* [Data below]

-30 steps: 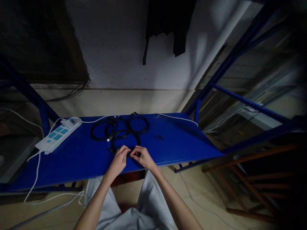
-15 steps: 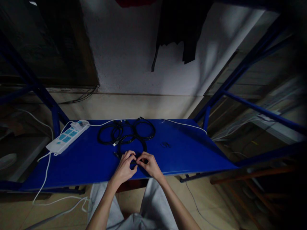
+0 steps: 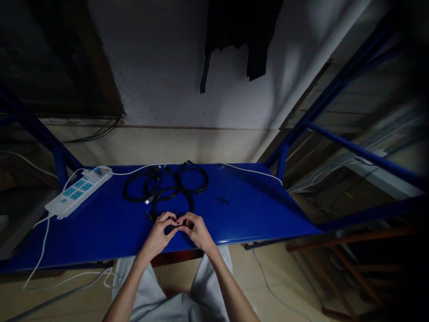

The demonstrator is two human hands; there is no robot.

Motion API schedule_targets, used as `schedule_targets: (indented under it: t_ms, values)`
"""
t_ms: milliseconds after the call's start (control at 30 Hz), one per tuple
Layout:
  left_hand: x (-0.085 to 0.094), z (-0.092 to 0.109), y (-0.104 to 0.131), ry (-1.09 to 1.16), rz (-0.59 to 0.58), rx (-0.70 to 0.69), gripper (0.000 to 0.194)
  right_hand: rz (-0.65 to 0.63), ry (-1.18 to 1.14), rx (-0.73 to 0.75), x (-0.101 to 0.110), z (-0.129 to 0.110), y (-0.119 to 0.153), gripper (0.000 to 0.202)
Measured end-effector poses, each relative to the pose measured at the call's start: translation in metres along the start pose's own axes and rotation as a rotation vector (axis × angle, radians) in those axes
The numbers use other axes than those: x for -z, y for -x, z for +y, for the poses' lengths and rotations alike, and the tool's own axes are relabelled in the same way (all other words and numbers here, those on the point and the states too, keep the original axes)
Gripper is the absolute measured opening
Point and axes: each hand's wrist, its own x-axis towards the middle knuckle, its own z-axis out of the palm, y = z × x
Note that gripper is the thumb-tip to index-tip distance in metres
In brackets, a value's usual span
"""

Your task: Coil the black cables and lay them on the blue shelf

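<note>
A coiled black cable (image 3: 192,202) lies near the front edge of the blue table. My left hand (image 3: 161,232) and my right hand (image 3: 195,229) meet at its near side, thumbs and forefingers pinched together on it. Something thin and dark shows between the fingertips, too small to name. Farther back lie more black cable coils: one to the left (image 3: 124,190) and one to the right (image 3: 207,181), partly overlapping others. A pale connector (image 3: 147,201) sticks out beside the held coil.
A white power strip (image 3: 72,197) with blue sockets rests at the table's left, its white cord (image 3: 136,170) running along the back edge. Several small thin black pieces (image 3: 221,201) lie right of the coils. Blue frame posts (image 3: 283,161) rise at both sides.
The view has shifted slightly to the right, so the table appears farther left. My hands stay at the near side of the coil, their fingertips now pinched closer together.
</note>
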Motion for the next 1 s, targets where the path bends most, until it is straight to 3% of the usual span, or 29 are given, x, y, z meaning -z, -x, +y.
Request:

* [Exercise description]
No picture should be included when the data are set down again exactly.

* [Solution to this task]
-30 steps: 
-15 steps: 
+0 steps: 

The demonstrator is two human hands; there is no robot.

Motion API schedule_targets, used as `schedule_targets: (indented under it: t_ms, values)`
"""
t_ms: milliseconds after the call's start (control at 30 Hz), one per tuple
Layout:
  left_hand: x (-0.085 to 0.094), z (-0.092 to 0.109), y (-0.104 to 0.131), ry (-1.09 to 1.16), rz (-0.59 to 0.58), rx (-0.70 to 0.69), gripper (0.000 to 0.194)
  right_hand: rz (-0.65 to 0.63), ry (-1.18 to 1.14), rx (-0.73 to 0.75), x (-0.101 to 0.110), z (-0.129 to 0.110), y (-0.119 to 0.153), gripper (0.000 to 0.202)
Measured end-effector poses, each relative to the pose measured at the call's start: translation in metres along the start pose's own axes and rotation as a rotation vector (axis × angle, radians) in those axes
The numbers use other axes than those: x for -z, y for -x, z for +y, for the poses' lengths and rotations alike, and the tool's own axes are relabelled in the same way (all other words and numbers here, those on the point and the states too, keep the original axes)
Gripper is the absolute measured opening
Point and axes: each hand's wrist, its own x-axis towards the middle knuckle, its own z-axis out of the palm, y = z × x
Note that gripper is the thumb-tip to index-tip distance in metres
In brackets, a value's usual span
"""

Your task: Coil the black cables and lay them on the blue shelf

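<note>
A coiled black cable (image 3: 192,202) lies near the front edge of the blue table. My left hand (image 3: 161,232) and my right hand (image 3: 195,229) meet at its near side, thumbs and forefingers pinched together on it. Something thin and dark shows between the fingertips, too small to name. Farther back lie more black cable coils: one to the left (image 3: 124,190) and one to the right (image 3: 207,181), partly overlapping others. A pale connector (image 3: 147,201) sticks out beside the held coil.
A white power strip (image 3: 72,197) with blue sockets rests at the table's left, its white cord (image 3: 136,170) running along the back edge. Several small thin black pieces (image 3: 221,201) lie right of the coils. Blue frame posts (image 3: 283,161) rise at both sides.
The view has shifted slightly to the right, so the table appears farther left. My hands stay at the near side of the coil, their fingertips now pinched closer together.
</note>
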Motion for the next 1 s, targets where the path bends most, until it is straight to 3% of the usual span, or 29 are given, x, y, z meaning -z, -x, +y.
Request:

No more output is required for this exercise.